/
Minggu, 05 Maret 2023 | 13:05 WIB
Poster UFC 285 antara Valentina Shevchenko versus Alexa Grasso. (UFC)

LINIMASA - Kejutan terjadi saat laga perebutan sabuk kelas terbang putri Ultimate Fighting Championship (UFC) antara Alexa Grasso versus Valentina Shevchenko dalam helatan UFC 285 di T-Mobile Arena, Las Vegas, Minggu (5/3/2023).

Alexa Grasso secara mengejutkan berhasil merebut sabuk juara kelas terbang putri dari pinggang Shevchenko. 

Shevchenko merupakan petarung yang diunggulkan untuk bisa mempertahan tahtanya. Namun, dalam pertarungan mix martial art (MMA) hasil tak bisa diprediksi.

Grasso membenamkan Shevchenko pada rode empat melalui kuncian face crank, tepatnya menit 4:34. Bullet--julukan Shevchenko, tak mampu bertahan saat ronde empat menyisakan waktu kurang dari setengah menit lagi. 

Semula Shevchenko melakukan spinning back kick, tapi tendangan memutarnya itu meleset dan Grasso dengan cepat menyergap badan bagian belakang Shevchenko, lantas meraih bagian leher.

Shevchenko langsung terjatuh ke bawah dan kemudian Grasso melakukan kuncian face crank. Tak butuh waktu lama bagi Grasso untuk membuat Shevchenko menyerah. 

Dalam tiga ronde sebelumnya, Shevchenko tampak mendominasi jalannya pertarungan. Tahu kemampuan striking Grasso cukup tajam, petarung asal Kirgistan tersebut memutuskan membawa pertarungan ke bawah. 

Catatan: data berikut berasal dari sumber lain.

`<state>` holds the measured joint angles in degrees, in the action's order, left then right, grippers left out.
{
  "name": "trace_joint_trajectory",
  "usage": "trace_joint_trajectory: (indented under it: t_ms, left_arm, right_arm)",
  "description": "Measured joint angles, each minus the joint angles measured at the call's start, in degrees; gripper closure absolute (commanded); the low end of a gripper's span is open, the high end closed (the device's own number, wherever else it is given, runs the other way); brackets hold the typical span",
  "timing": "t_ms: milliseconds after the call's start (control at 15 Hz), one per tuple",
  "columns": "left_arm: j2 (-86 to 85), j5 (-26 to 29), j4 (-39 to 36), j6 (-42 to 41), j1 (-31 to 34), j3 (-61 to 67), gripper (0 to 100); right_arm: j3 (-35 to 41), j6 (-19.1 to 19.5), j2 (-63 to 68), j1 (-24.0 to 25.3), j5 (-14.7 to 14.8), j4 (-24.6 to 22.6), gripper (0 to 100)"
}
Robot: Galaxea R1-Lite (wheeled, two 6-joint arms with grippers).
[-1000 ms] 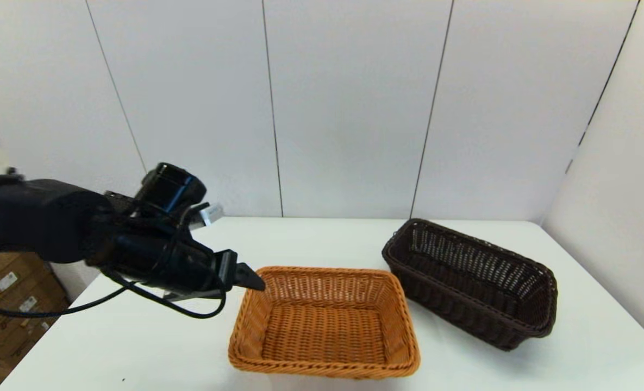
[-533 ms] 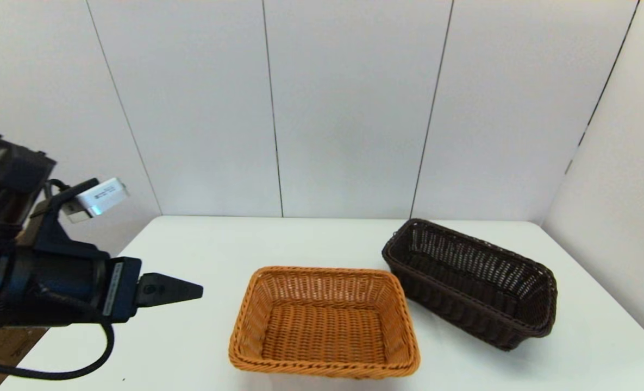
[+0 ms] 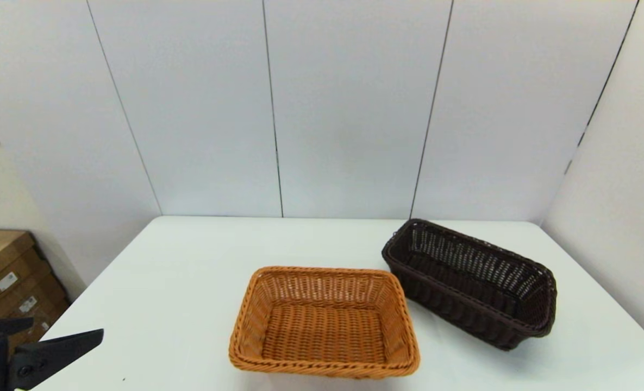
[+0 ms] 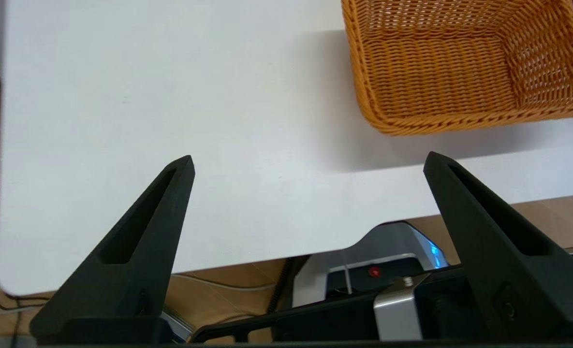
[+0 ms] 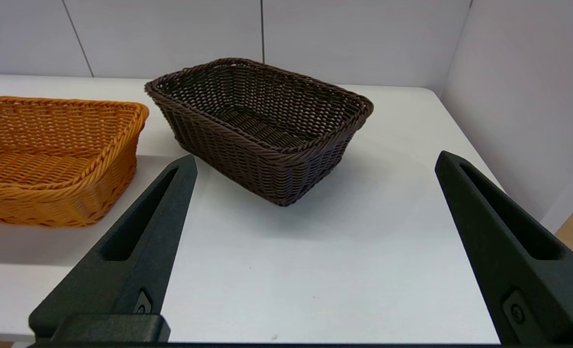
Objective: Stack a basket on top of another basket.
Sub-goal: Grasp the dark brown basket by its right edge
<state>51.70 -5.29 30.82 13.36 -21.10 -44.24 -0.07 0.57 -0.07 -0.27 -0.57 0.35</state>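
Dark brown basket (image 3: 471,282) sits on the surface (image 3: 164,282) just right of the orange-tan basket (image 3: 324,323), not yet stacked. We judge it light, stiff; grab the braided rim. Left hand (image 4: 308,166), spread wide w/ nothing held, has dropped back to the near-left corner; right hand (image 5: 315,162) likewise gapes, facing the dark one.
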Motion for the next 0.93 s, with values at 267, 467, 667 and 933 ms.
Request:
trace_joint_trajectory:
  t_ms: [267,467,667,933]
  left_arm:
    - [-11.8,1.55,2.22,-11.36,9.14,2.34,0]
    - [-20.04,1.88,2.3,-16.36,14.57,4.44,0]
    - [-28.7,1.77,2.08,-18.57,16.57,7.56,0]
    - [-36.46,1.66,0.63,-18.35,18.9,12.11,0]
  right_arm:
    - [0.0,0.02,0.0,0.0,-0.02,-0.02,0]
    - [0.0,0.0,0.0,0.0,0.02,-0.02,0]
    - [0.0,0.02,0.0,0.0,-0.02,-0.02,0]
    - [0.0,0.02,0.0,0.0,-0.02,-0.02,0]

Beberapa kali Shevchenko berhasil melancarkan take down kepada Grasso. Ia mendominasi pertarungan bawah. 

Memasuki ronde keempat, Shevchenko tetap berusaha melakukan take down, tapi Grasso kali ini berhasil menanggulangi serangan Shevchenko. 

Baca Juga: Erick Thohir Instruksikan Perusahaan BUMN Bentuk Tim Risiko Bisnis dengan Tujuan Berikut

Memasuki akhir ronde keempat Shevchenko melakukan kesalahan yang berakhir dengan kuncian Grasso melalui teknik face crank. 

Face crank merupakan kuncian yang menyasar dagu dan sebian wajah lawan dengan cara menyilangkan legan. Posisi badan harus berada di belakang atau disamping lawan untuk melancarkan teknik kuncian tersebut.

Kuncian tersebut pun merupakan jurus yang sukses membuat Conor McGregor menyerah saat bertemu Khabib Nurmagomedov. Kala itu, Khabib melakukan kuncian face rank untuk mengalahkan McGregor. 

Grasso mengaku sangat senang karena bisa menjadi juara baru di kelas terbang putri UFC. Ia berhasil menghentikan dominasi Shevchenko yang tercatat sudah tujuh kali mempertahankan gelar juaranya. 

"Ini seperti mimpi. Sabuk ini merupakan apa yang saya inginkan sejak dulu," kata Grasso saat diwawancarai Joe Rogan setelah pertandingan.